The ongoing nuclear issues in Japan have sparked renewed domestic concerns about our own nuclear power plants and their relative safety. One site, in particular, recently came back into the spotlight when Der Spiegel posted an article about it entitled America's Atomic Time Bomb: Hanford Nuclear Waste Still Poses Serious Risks, By Marc Pitzke in New York. From the article:
Fifty-two buildings at Hanford are contaminated, and 240 square miles are uninhabitable due to the radioactivity that has seeped into the soil and ground water: uranium, cesium, strontium, plutonium and other deadly radionuclides. Altogether, more than 204,000 cubic meters of highly radioactive waste remain on site -- two-thirds of the total for the entire US.
In one area, discharges of more than 216 million liters of radioactive, liquid waste and cooling water have flowed out of leaky tanks. More than 100,000 spent fuel rods -- 2,300 tons of them -- still sit in leaky basins close to the Columbia River.
The cooling water for the facilities came from that river. Until 1971, it was secretly pumped right back into it after only a minimum amount of treatment. High radiation levels were measured 250 miles (402 kilometers) further west, where the Columbia River flows into the Pacific. It was mostly Native Americans who ate the poisoned fish.
Note the last line: It was mostly Native Americans who ate the poisoned fish. That would make it yet another issue in a potentially long line of issues that Native Americans have with our government's manner of handling important issues. [See also: Klamath fish kill and New Orleans for additional examples of government oversight falling down on the job.]
Anywho...again, from Der Spiegel:
On December 3, 1949, Hanford physicists released a highly radioactive cloud through the smokestack of the so-called T-Plant, the world's largest plutonium factory at the time. The radiation was almost 1,000 times more than what was released during the 1979 meltdown at Three Mile Island in Pennsylvania, the worst nuclear accident in American history. Fallout from the experiment, which was called "Green Run," drifted all the way to California. People wondered why they suddenly got sick.

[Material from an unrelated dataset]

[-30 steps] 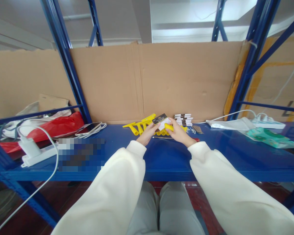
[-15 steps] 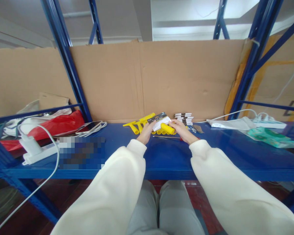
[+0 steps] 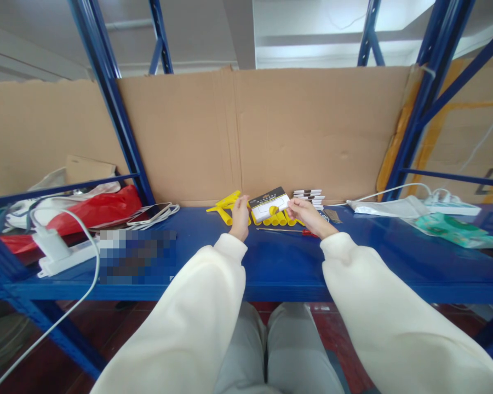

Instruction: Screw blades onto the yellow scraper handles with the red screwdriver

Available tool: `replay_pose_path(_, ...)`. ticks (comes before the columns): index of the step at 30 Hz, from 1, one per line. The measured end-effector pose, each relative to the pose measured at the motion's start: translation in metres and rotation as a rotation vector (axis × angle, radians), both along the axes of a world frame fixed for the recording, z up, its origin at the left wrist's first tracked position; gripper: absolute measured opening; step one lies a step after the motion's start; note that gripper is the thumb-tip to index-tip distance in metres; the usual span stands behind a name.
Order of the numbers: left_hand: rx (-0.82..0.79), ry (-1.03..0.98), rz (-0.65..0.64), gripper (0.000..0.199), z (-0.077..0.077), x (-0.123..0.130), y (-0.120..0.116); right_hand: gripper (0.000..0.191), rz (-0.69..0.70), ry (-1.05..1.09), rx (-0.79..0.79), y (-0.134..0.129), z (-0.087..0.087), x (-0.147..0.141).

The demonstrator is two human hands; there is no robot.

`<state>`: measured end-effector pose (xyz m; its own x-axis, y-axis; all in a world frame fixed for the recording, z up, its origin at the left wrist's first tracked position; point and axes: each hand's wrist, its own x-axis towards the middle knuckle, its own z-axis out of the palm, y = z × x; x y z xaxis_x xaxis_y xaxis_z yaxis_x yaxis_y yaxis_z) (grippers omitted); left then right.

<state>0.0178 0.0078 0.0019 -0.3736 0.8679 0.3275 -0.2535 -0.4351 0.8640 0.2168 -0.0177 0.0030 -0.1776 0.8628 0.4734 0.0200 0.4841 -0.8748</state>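
A black-and-white printed card [image 3: 267, 201] is held tilted above the back middle of the blue shelf. My left hand [image 3: 240, 218] is closed at its left edge, fingertips pointing up. At the right edge, my right hand [image 3: 307, 215] pinches the card between thumb and fingers. A small rounded yellow patch shows at the card's lower edge; I cannot tell whether it is print or a part behind. Below the card lies a row of yellow tubes [image 3: 281, 220], partly hidden. Yellow T-shaped pieces [image 3: 223, 212] lie left of my left hand.
A red-handled screwdriver [image 3: 308, 233] lies before the tubes. Behind my right hand are stacked white packets [image 3: 308, 193]. A power strip [image 3: 72, 256] and red bag [image 3: 96, 210] sit left; a green pack [image 3: 456, 230] sits right. Cardboard [image 3: 312, 131] walls the back.
The yellow tube held with the card is no longer seen in my hands. The card now faces me more fully. My left hand has turned upright, and my right hand has shifted slightly right.
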Motion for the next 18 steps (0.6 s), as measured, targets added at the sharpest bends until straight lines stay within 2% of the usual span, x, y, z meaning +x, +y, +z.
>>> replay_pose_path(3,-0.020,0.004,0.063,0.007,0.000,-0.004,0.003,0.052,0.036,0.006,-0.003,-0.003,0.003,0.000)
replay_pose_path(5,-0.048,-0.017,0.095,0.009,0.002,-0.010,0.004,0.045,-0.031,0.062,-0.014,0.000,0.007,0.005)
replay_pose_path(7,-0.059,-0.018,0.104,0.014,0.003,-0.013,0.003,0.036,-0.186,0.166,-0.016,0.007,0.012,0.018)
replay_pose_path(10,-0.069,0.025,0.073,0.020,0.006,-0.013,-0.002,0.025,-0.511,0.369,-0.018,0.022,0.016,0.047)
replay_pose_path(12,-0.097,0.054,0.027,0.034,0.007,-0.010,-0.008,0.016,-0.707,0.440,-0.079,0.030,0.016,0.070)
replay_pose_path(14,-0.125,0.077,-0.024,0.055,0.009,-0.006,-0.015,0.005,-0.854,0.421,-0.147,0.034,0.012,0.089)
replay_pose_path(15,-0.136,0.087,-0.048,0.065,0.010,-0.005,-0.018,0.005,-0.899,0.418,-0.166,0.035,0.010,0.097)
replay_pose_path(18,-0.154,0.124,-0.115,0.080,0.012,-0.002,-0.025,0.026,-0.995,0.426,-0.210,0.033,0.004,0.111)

Studies would eventually show that some babies at Hanford were radiated twice as much as the children of Chernobyl. Before the "Green Run," Tom Bailie, the 2-year-old son of a farmer loved to play in the fields. But then he suffered an inexplicable paralysis; later, he wouldn't be able to father children. His entire family died of cancer.
But it wasn't until 1986 that Bailie, with the help of a dogged reporter from the Spokesman Review, a regional newspaper, began to figure out why. It was the beginning of what would turn out to be a decades-long fight between the radiation victims and the US government. The victims sued the government and forced it to open its secret files. Some of the lawsuits have been consolidated into class-action suits and are still ongoing today.
Lovely, and quite telling about where our nation's priorities are - at least, from the perspective of the power brokers.